Сменяющие друг друга тяжелые здания, толпа, которой ни ты не знаешь, ни она тебя не знает, единственная забота которой в том, чтобы износить твою одежду, твои мысли, твое сердце. А ты все подмечаешь: пальто, которые нельзя носить со вчерашнего дня; морщину, которой еще не было утром; любовь, которая только что была вечной. Износ упорный, как моросящий дождь. И приходит мысль, что если бы ты заговорил, все они заорали бы, как младенцы. Тогда губы твои дрожат, и ты проходишь мимо.
Ты проходишь среди безумных инсценировок: металлические мосты срываются и движутся, словно корабли; бассейны с фонтанами расширяются и становятся океанами; женщины растворяются в уличной грязи; мужчины превращаются в здания с тысячами грязных комнат. И быстрая лихорадка от электричества, и распространяющийся голод.
Кто видел эти массовые зрелища?
Может быть, ты, мой дорогой друг, испустивший дух однажды на рассвете в феврале, когда ночь, прильнувшая к стеклам твоего окна, начала выцветать, как сжигаемая бумага? Ты был небрит и покрыт совсем старыми пиджаками — змеиными рубахами, как ты говорил. Ты заставил меня прочесть тебе стих, которого я не знал:
Ты разрыдался. Стиснув зубы, ты прошептал: «Это ничего… Всего-навсего атака судьбы со слезоточивым газом». Ты задыхался. И еще ты сказал: «Когда я скончаюсь, выбрось меня из окна. Я не упаду на улицу…».
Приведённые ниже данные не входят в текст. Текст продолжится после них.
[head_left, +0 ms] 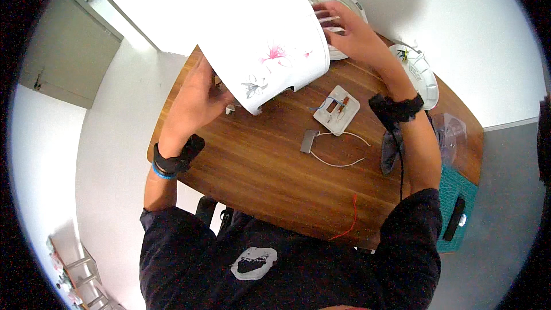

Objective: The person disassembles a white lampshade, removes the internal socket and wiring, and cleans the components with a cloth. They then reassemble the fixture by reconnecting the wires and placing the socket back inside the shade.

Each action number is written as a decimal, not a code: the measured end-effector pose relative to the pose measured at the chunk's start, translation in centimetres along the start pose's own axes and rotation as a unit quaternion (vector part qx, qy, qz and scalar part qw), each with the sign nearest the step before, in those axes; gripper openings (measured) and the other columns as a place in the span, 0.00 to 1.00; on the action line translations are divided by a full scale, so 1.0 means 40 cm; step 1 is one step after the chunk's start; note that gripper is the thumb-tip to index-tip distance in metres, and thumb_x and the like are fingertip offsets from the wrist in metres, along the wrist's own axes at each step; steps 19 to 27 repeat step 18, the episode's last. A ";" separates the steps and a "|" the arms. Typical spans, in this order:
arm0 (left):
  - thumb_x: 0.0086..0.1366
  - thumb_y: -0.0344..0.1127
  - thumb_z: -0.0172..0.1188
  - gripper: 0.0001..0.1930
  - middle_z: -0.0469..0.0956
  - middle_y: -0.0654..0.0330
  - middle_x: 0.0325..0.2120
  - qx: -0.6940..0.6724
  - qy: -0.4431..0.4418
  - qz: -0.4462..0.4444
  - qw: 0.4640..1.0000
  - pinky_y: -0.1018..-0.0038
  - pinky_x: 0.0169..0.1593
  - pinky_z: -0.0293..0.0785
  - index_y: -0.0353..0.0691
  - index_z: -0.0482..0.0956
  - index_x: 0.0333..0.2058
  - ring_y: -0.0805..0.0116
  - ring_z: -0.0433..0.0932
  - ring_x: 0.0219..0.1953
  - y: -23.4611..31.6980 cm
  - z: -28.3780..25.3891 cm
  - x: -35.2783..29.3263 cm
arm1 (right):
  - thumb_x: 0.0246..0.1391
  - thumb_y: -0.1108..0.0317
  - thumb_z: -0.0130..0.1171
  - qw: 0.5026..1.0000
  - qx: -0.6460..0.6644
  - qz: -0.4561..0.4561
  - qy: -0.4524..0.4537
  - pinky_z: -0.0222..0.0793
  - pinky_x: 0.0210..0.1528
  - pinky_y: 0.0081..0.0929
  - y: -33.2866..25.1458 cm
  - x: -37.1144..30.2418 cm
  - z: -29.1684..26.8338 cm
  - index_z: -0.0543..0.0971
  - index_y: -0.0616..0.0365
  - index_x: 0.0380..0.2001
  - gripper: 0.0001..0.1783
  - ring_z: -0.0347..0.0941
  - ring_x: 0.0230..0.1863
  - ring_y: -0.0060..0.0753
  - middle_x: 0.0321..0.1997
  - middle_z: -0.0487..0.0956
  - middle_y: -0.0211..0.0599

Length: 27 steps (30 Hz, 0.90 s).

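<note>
A white cylindrical shell [270, 40] with pink and grey flower prints is tilted above the table's far left part. My left hand [198, 103] is closed on its lower left edge, some fingers hidden behind it. At its right rim is my right hand [340, 28], the slightly blurred fingers bent against the edge. Behind that hand stands a round white part [359, 8], partly covered. On the table nearer me lie a small white plate [346, 119] with a blue wire and a small component, and a grey block [309, 142] with two white wires.
The brown wooden table [252, 166] backs onto a white wall. A round white cover [422, 80] with wires, a clear plastic container [453, 135] and a green cutting mat [468, 195] are at the right. A red wire [354, 215] lies near the front edge.
</note>
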State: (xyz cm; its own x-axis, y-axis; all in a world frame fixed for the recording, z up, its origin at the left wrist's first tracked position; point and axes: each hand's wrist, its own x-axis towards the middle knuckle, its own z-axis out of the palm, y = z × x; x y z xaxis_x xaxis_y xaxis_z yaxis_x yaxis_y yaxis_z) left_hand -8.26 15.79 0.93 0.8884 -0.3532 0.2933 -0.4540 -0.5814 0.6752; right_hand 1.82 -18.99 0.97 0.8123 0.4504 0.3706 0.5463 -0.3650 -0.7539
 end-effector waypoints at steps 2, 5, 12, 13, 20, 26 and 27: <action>0.57 0.21 0.74 0.45 0.71 0.45 0.63 -0.033 -0.009 -0.026 0.999 0.59 0.60 0.81 0.35 0.60 0.71 0.47 0.75 0.65 -0.008 0.002 0.011 | 0.63 0.62 0.70 0.998 -0.053 -0.017 0.004 0.73 0.66 0.38 0.049 0.021 0.031 0.70 0.62 0.67 0.34 0.75 0.65 0.41 0.66 0.76 0.48; 0.55 0.20 0.75 0.52 0.67 0.45 0.67 -0.062 -0.012 -0.043 0.997 0.59 0.65 0.77 0.37 0.53 0.74 0.47 0.70 0.69 -0.016 0.003 0.023 | 0.61 0.62 0.72 0.996 -0.001 0.005 -0.087 0.70 0.69 0.39 0.055 0.038 0.037 0.68 0.63 0.70 0.39 0.71 0.70 0.43 0.70 0.74 0.49; 0.53 0.22 0.77 0.53 0.67 0.44 0.67 -0.024 0.034 -0.039 0.998 0.57 0.70 0.70 0.36 0.54 0.74 0.46 0.67 0.71 -0.045 0.011 0.021 | 0.55 0.68 0.75 0.959 0.156 0.028 -0.235 0.62 0.75 0.40 -0.028 0.052 0.056 0.65 0.64 0.73 0.46 0.68 0.72 0.36 0.73 0.73 0.46; 0.53 0.22 0.77 0.52 0.68 0.44 0.67 0.006 0.035 -0.015 0.999 0.57 0.69 0.71 0.35 0.56 0.73 0.47 0.68 0.71 -0.064 0.011 0.020 | 0.54 0.69 0.75 0.956 0.153 0.042 -0.247 0.62 0.75 0.40 -0.039 0.056 0.056 0.65 0.64 0.73 0.46 0.68 0.71 0.36 0.73 0.73 0.45; 0.53 0.24 0.77 0.45 0.73 0.44 0.64 0.042 0.026 0.050 0.998 0.57 0.66 0.73 0.34 0.65 0.69 0.48 0.72 0.68 -0.103 0.010 0.032 | 0.51 0.67 0.77 0.942 0.183 0.052 -0.275 0.62 0.75 0.40 -0.018 0.056 0.060 0.66 0.64 0.72 0.47 0.69 0.72 0.37 0.71 0.75 0.47; 0.53 0.24 0.77 0.45 0.73 0.44 0.64 0.042 0.026 0.050 0.998 0.57 0.66 0.73 0.34 0.65 0.69 0.48 0.72 0.68 -0.103 0.010 0.032 | 0.51 0.67 0.77 0.942 0.183 0.052 -0.275 0.62 0.75 0.40 -0.018 0.056 0.060 0.66 0.64 0.72 0.47 0.69 0.72 0.37 0.71 0.75 0.47; 0.53 0.24 0.77 0.45 0.73 0.44 0.64 0.042 0.026 0.050 0.998 0.57 0.66 0.73 0.34 0.65 0.69 0.48 0.72 0.68 -0.103 0.010 0.032 | 0.51 0.67 0.77 0.942 0.183 0.052 -0.275 0.62 0.75 0.40 -0.018 0.056 0.060 0.66 0.64 0.72 0.47 0.69 0.72 0.37 0.71 0.75 0.47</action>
Ты жил среди чудес. Возможно, ты был прав, веря, что еще одно чудо последует по-родственному за твоей смертью. Но почему же ты забыл, что мы не можем торопиться с обещаниями, которые дает нам мир, потому что он меняется всякий раз с рождением или смертью человека?! Ты скончался, а я даже не пришел посмотреть на твое погребение. Я покинул тебя поспешно, словно гонясь за твоим последним дыханием, которое спускалось по лестнице.
90
Айвали — см. прим. 5.
91
Реминисценции Данте:
92
Стефан Малларме (1842–1898) — выдающийся французский поэт, один из вождей французского символизма.
93
Святой Григорий Акрагантский был епископом Акраганта на Сицилии (VII в.). Церковь в Дафни XII века у древней Священной Дороги (из Афин в Элевсин) — один из наиболее значительных памятников византийского искусства на территории Аттики.